> _TASK DIRECTIONS_
From the material below, copy out each line with the word "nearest" in it.

- - - - - - -

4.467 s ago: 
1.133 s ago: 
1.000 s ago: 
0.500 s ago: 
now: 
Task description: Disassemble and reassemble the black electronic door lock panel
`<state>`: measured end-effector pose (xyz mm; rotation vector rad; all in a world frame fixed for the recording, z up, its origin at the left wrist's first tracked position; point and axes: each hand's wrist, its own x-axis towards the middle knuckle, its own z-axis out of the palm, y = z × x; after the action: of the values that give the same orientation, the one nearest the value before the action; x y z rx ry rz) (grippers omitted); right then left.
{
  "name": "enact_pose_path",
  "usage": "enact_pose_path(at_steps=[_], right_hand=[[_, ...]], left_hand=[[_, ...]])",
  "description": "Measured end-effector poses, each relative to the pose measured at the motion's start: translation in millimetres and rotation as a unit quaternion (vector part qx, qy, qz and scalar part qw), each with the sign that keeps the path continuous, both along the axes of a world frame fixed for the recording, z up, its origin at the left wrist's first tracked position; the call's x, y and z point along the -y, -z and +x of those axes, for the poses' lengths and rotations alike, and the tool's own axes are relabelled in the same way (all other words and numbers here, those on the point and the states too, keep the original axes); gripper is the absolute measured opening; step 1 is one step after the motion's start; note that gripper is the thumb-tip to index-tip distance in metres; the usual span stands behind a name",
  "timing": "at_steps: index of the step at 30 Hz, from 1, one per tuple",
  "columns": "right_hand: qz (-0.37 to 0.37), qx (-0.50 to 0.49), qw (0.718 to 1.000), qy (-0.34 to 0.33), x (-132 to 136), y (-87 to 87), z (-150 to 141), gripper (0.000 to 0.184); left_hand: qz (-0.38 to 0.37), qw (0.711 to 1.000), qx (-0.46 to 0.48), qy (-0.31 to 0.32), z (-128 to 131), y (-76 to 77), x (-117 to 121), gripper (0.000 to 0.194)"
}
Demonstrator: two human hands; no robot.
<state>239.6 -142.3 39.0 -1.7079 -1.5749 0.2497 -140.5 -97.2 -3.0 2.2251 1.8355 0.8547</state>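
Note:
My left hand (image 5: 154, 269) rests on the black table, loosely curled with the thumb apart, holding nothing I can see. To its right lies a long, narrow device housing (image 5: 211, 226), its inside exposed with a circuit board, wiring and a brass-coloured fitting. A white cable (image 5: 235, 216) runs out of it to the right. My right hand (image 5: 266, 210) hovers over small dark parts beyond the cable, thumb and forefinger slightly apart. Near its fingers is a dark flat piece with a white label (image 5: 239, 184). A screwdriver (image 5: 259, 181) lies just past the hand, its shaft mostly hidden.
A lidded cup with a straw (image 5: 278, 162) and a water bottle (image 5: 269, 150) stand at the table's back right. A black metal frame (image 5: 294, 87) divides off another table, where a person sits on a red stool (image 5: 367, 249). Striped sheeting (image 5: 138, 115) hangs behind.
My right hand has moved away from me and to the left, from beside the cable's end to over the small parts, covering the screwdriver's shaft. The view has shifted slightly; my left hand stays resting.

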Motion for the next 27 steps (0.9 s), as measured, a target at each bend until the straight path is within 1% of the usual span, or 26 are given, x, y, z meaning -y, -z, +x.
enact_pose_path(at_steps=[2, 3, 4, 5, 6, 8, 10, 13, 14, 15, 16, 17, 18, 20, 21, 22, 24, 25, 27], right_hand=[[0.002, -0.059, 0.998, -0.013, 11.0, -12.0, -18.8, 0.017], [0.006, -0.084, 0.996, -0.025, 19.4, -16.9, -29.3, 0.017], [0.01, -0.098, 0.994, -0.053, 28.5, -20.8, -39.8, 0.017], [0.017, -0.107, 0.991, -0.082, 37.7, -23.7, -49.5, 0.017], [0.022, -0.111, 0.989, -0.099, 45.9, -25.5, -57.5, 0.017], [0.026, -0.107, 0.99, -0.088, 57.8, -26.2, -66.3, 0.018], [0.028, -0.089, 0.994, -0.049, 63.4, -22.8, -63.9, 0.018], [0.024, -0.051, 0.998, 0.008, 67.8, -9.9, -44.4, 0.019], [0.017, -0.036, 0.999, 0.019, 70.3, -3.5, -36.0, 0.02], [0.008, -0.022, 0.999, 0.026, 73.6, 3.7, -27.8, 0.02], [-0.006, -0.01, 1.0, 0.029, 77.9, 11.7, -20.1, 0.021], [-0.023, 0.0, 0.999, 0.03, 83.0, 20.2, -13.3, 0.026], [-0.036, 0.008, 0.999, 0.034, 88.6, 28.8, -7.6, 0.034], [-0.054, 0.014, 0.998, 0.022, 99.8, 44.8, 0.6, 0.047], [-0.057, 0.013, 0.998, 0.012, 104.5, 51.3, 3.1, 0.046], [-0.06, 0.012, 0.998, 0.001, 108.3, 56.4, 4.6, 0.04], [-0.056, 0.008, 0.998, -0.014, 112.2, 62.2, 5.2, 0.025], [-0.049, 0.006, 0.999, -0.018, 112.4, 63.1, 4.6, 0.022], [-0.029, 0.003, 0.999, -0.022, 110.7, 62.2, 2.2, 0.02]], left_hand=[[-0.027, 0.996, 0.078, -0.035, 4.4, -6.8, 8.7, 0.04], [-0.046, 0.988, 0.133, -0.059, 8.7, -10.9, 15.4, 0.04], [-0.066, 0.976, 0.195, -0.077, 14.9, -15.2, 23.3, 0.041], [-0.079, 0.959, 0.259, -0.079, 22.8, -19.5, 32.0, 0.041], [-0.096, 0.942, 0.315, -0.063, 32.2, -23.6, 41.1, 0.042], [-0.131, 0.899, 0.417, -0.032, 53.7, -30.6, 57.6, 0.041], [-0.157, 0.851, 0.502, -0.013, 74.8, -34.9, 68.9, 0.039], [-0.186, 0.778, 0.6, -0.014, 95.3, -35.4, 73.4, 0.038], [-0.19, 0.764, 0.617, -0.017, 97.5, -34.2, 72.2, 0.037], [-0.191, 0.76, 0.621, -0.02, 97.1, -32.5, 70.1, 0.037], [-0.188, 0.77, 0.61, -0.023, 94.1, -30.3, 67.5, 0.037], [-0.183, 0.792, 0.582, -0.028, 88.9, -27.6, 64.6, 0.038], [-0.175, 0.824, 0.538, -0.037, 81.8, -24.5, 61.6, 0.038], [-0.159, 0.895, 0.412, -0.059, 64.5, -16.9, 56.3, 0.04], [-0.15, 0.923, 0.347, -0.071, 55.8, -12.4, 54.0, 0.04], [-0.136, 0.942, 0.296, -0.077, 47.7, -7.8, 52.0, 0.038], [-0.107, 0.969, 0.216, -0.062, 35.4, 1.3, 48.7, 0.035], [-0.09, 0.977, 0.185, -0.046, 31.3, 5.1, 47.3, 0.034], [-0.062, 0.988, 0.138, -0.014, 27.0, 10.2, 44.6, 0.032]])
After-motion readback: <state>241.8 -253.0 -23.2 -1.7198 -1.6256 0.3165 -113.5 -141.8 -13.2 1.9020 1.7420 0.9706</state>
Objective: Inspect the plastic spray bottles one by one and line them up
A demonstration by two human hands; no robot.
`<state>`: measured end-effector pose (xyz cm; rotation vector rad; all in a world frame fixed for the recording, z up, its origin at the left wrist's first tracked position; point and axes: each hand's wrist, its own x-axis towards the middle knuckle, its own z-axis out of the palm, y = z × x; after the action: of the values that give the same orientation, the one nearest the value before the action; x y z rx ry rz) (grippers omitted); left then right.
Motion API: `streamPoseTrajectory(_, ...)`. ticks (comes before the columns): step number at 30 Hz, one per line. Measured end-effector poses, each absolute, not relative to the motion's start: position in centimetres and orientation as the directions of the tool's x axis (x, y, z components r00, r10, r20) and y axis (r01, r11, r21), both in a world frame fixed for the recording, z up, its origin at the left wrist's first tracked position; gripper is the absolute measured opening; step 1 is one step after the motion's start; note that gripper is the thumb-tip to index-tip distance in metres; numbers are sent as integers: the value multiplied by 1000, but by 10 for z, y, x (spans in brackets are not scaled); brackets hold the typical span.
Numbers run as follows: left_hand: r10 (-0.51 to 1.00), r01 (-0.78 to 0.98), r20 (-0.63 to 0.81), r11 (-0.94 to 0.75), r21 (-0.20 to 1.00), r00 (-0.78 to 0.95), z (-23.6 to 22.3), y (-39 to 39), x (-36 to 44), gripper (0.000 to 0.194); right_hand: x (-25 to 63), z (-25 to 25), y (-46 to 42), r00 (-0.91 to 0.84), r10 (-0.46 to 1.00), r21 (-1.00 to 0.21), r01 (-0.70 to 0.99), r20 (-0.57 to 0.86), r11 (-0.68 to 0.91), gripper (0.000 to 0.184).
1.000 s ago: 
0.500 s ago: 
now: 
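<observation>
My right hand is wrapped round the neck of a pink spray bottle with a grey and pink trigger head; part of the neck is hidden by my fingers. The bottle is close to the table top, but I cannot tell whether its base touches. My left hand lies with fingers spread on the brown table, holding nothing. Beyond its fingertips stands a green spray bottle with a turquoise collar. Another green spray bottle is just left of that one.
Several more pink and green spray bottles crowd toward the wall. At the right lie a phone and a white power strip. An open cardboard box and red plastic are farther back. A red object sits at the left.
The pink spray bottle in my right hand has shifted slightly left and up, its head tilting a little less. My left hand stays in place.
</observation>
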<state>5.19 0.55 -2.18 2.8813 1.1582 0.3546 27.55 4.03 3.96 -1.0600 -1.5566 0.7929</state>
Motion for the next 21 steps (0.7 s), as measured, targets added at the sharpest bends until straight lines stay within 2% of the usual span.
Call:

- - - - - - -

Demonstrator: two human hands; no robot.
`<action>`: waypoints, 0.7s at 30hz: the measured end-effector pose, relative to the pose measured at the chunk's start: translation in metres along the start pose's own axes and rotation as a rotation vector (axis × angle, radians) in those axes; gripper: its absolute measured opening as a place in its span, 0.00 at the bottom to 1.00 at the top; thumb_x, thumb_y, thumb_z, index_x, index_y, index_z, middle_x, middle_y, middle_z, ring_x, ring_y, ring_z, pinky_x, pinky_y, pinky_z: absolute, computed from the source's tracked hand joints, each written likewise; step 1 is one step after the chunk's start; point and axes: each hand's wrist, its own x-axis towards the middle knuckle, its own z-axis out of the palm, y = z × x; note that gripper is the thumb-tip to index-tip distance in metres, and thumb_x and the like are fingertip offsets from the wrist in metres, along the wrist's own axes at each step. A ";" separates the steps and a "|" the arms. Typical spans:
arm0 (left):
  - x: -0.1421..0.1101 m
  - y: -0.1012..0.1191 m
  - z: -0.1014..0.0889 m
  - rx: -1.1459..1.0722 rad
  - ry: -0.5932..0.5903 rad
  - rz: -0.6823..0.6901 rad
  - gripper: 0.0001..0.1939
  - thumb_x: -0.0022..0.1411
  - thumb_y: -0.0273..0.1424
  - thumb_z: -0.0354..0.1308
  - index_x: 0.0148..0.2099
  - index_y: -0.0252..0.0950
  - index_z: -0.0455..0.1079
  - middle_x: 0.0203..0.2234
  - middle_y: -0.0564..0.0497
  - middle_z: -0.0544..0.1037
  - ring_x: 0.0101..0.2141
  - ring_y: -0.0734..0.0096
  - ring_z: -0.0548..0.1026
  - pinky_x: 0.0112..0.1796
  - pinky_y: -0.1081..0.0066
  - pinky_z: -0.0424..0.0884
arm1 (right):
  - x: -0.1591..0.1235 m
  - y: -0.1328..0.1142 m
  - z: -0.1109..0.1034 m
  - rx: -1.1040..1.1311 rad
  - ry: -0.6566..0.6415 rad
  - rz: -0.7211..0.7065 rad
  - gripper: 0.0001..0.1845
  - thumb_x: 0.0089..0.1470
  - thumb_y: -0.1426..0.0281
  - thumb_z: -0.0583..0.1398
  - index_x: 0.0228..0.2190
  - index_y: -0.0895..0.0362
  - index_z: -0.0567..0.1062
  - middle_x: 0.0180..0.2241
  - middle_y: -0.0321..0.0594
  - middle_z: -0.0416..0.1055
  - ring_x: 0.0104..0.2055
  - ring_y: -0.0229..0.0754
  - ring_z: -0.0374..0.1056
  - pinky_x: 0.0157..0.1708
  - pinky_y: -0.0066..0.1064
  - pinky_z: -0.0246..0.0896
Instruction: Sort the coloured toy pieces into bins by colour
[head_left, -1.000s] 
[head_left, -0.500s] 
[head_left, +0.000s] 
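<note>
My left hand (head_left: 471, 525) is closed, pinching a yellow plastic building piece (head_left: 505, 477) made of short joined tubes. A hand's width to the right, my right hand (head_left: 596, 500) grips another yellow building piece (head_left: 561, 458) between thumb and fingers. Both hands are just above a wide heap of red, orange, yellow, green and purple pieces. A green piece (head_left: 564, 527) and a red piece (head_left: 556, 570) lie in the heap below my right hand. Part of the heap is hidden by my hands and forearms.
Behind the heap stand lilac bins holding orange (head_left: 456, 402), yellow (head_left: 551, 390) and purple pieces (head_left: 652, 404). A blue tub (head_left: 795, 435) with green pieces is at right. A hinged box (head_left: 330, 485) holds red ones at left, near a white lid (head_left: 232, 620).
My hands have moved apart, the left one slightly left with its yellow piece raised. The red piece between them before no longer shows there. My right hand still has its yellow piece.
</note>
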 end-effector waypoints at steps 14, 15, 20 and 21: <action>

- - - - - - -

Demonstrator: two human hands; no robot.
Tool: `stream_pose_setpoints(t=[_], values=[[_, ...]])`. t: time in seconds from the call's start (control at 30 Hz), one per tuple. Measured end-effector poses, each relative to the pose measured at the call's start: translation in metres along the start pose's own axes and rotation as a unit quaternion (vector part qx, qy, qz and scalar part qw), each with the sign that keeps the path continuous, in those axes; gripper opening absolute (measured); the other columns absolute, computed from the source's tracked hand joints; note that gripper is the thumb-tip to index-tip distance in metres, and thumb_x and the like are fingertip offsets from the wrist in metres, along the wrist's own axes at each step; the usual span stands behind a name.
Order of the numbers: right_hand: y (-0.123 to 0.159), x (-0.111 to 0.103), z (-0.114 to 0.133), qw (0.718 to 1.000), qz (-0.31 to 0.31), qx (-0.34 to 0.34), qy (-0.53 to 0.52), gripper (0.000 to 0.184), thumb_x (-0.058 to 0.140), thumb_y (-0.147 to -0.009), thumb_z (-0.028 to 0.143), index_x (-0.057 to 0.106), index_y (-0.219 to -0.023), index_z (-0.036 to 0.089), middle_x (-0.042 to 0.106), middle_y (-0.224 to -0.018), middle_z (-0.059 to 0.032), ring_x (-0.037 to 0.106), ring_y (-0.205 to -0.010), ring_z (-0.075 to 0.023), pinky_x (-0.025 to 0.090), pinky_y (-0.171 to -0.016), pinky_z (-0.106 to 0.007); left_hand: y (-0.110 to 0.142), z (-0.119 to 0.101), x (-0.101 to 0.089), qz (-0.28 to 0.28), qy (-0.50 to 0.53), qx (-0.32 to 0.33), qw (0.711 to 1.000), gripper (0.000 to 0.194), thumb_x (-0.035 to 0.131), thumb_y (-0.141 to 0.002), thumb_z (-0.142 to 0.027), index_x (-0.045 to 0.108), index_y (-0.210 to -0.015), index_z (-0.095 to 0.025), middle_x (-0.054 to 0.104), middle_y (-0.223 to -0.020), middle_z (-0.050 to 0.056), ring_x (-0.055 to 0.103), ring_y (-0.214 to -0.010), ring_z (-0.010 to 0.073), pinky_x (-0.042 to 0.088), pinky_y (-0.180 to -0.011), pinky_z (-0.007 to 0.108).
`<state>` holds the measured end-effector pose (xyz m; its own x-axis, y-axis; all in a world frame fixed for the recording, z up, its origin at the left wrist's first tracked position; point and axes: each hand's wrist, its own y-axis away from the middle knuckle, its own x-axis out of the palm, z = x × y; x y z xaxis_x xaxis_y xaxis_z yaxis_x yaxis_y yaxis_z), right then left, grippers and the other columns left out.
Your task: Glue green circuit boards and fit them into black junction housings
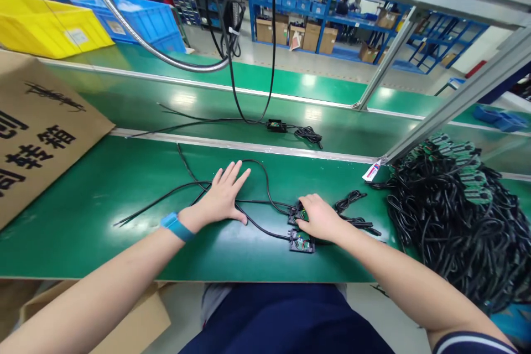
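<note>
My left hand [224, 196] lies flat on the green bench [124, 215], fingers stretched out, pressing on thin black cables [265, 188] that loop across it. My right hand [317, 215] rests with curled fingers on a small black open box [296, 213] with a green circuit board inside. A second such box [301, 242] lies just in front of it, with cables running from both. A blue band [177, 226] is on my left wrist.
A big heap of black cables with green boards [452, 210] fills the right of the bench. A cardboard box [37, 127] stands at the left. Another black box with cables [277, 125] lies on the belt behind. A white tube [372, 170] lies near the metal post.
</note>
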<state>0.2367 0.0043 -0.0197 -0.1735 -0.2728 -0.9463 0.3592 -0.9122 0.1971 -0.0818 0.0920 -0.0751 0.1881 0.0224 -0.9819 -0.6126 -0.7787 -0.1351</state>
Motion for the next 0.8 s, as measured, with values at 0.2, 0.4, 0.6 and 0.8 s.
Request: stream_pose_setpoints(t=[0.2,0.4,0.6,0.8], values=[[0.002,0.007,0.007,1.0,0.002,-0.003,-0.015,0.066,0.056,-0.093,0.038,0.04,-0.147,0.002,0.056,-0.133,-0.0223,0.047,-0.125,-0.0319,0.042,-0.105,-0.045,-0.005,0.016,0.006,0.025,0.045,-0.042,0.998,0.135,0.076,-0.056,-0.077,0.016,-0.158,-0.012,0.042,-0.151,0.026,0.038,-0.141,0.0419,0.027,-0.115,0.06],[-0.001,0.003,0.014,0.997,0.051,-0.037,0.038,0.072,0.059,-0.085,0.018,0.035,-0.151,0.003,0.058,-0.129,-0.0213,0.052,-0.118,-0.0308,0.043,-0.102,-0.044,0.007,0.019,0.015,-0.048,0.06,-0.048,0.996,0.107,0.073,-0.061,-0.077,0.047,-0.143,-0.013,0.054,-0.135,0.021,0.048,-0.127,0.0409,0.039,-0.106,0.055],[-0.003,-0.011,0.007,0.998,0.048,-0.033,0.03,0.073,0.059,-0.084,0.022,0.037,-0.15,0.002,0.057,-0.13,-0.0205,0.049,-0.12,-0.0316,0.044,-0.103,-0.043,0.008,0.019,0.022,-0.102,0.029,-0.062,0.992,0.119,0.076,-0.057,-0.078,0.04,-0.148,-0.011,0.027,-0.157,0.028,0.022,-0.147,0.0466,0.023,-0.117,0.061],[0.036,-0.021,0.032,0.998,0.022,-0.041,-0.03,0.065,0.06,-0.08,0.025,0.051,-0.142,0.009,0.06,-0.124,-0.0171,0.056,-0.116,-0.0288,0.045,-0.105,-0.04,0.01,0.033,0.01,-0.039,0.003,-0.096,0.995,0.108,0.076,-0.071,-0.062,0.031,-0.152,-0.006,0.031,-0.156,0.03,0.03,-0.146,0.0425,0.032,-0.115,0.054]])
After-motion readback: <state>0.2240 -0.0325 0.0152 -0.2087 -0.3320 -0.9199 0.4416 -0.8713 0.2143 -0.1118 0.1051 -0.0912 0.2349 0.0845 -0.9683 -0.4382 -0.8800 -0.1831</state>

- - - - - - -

> _ANSWER BOX_
`<state>`: measured end-effector pose (xyz mm; rotation vector rad; all in a world frame fixed for the recording, z up, its origin at the left wrist's first tracked position; point and axes: each hand's wrist, its own x-axis towards the middle knuckle, its own z-axis out of the palm, y = z × x; after the action: of the values that give the same orientation, the one nearest the value before the action; x y z rx ry rz) (grippers omitted); right then left.
`<state>`: measured end-effector pose (xyz cm; rotation vector rad; all in a world frame fixed for the recording, z up, its origin at the left wrist's first tracked position; point and axes: each hand's wrist, its own x-axis towards the middle knuckle, its own z-axis out of the palm, y = z × x; after the action: of the values that give the same orientation, the one nearest the value before the action; x y z rx ry rz) (grippers omitted); left then right.

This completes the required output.